- WHAT YOU NEED TO DO
Retype the listing found below exactly, but leave out each picture.

- THE DATA
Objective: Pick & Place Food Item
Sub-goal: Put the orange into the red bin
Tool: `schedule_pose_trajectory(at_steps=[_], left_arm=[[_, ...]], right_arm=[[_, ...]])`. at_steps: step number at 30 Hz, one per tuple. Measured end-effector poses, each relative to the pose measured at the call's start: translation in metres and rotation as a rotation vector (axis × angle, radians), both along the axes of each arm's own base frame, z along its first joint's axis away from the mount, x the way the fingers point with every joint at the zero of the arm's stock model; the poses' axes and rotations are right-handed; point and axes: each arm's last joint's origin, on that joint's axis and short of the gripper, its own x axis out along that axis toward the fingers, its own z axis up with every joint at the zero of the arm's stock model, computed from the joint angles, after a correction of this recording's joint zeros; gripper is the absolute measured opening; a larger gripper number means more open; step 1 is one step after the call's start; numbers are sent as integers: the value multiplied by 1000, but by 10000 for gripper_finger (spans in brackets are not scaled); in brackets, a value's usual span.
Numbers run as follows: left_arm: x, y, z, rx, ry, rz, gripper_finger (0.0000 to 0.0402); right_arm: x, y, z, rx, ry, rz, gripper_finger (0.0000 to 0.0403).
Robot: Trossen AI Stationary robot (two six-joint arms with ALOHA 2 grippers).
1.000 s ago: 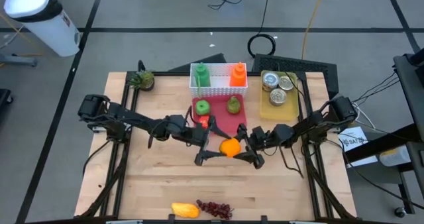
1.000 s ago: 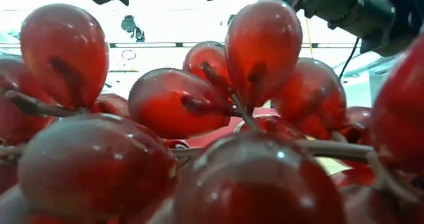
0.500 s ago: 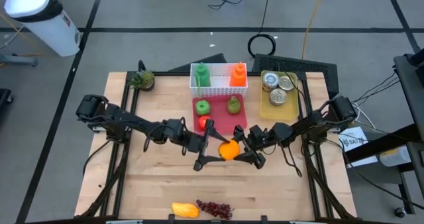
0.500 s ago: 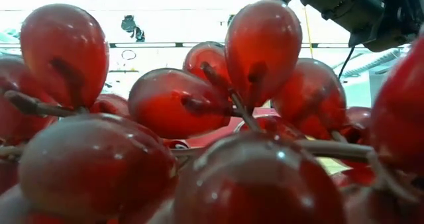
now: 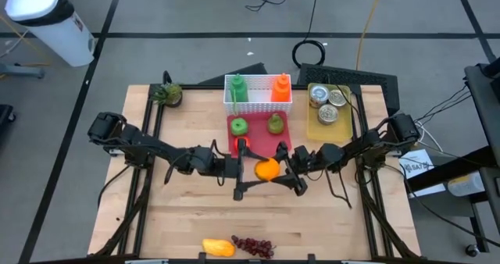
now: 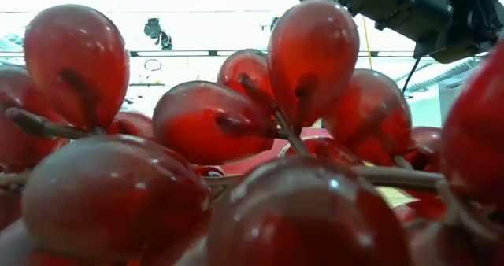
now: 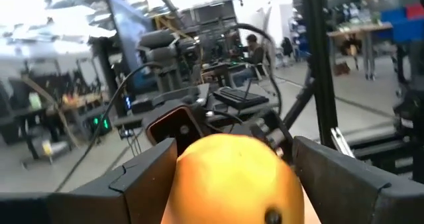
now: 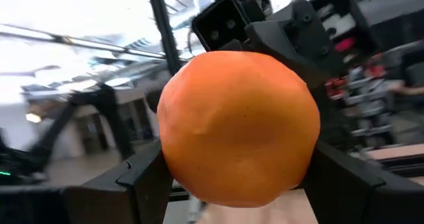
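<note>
Grapes (image 6: 236, 164): they lie at the table's near edge and fill the low view, beside a yellow item (image 5: 218, 247).
Orange (image 5: 268, 170): mid-table, between both grippers.
Right gripper (image 5: 294, 173): pinches the orange.
Left gripper (image 5: 241, 169): spread around the orange; it should close squarely before the right releases.
Views: wrist cameras show the flanking fingers (image 8: 136, 177); only the high view shows the red mat (image 5: 258, 138) beyond.

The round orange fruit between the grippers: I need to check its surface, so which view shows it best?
The right wrist view: the round orange fruit fills the frame, skin plainly visible. The left wrist view shows its yellower side, partly cropped. The high view shows it tiny. The low view is blocked by red grapes.
</note>
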Motion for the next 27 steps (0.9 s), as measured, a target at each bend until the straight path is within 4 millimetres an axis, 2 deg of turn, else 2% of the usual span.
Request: schedule_pose_trajectory(at_steps=[6,11,15,20,27], left_arm=[[0,2,0,-137,14,74,305],[-3,4,4,-67,13,143,305],[-17,4,20,-24,21,233,305],[-36,7,33,-137,100,242,305],[-37,7,33,-206,108,206,305]], right_arm=[[1,-2,-1,-118,-14,-144,269],[1,-2,-2,-175,-15,-188,269],[1,-3,0,-177,-25,-213,269],[0,-2,5,-190,-72,-205,269],[0,-3,4,-219,-67,-215,269]])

- EXPECTED ANSWER
Objective: Pick & Place Food Item
Sub-goal: Put the orange into the red bin
Tool: `schedule_pose_trajectory(at_steps=[_], left_arm=[[_, ...]], right_arm=[[_, ...]])`. at_steps: step number at 30 Hz, one per tuple. Measured end-effector poses, each relative to the pose measured at the call's start: translation in metres and rotation as a rotation vector (axis × angle, radians), both along the axes of each arm's own base frame, z along its first joint's axis away from the mount, x the way the fingers point with every joint at the zero of the arm's stock model; the poses' axes and rotations are right-handed; point and axes: each arm's last joint's origin, on that joint's axis and short of the gripper, its own x axis out along that axis toward the fingers, its own z axis up with every joint at the zero of the arm's stock model, computed from the joint angles, after a correction of this recording's joint zeros; gripper is the absolute measured opening; a larger gripper number means more open; step 1 is one step after the call's start; numbers are sent as integers: the value multiplied by 1000, but by 10000 for gripper_finger (spans in brackets are not scaled); in brackets, a value's usual span.
Numbers run as follows: left_arm: x, y, z, rx, ry, rz, gripper_finger (0.0000 to 0.0402); right_arm: x, y, z, rx, ry, rz, gripper_finger (0.0000 to 0.0403).
Robot: Trossen AI Stationary robot (two six-joint arms with ALOHA 2 grippers).
1.000 s ago: 
1.000 s ago: 
0.500 s ago: 
0.500 s ago: 
now: 
now: 
now: 
now: 
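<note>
Grapes (image 6: 236, 164): they lie at the table's near edge and fill the low view, beside a yellow item (image 5: 218, 247).
Orange (image 5: 268, 170): mid-table, between both grippers.
Right gripper (image 5: 294, 173): pinches the orange.
Left gripper (image 5: 241, 169): spread around the orange; it should close squarely before the right releases.
Views: wrist cameras show the flanking fingers (image 8: 136, 177); only the high view shows the red mat (image 5: 258, 138) beyond.

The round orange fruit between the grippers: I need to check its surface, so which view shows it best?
The right wrist view: the round orange fruit fills the frame, skin plainly visible. The left wrist view shows its yellower side, partly cropped. The high view shows it tiny. The low view is blocked by red grapes.
</note>
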Motion for the next 27 steps (0.9 s), as measured, a target at each bend until the straight path is within 4 millimetres an axis, 2 deg of turn, else 2% of the usual span.
Request: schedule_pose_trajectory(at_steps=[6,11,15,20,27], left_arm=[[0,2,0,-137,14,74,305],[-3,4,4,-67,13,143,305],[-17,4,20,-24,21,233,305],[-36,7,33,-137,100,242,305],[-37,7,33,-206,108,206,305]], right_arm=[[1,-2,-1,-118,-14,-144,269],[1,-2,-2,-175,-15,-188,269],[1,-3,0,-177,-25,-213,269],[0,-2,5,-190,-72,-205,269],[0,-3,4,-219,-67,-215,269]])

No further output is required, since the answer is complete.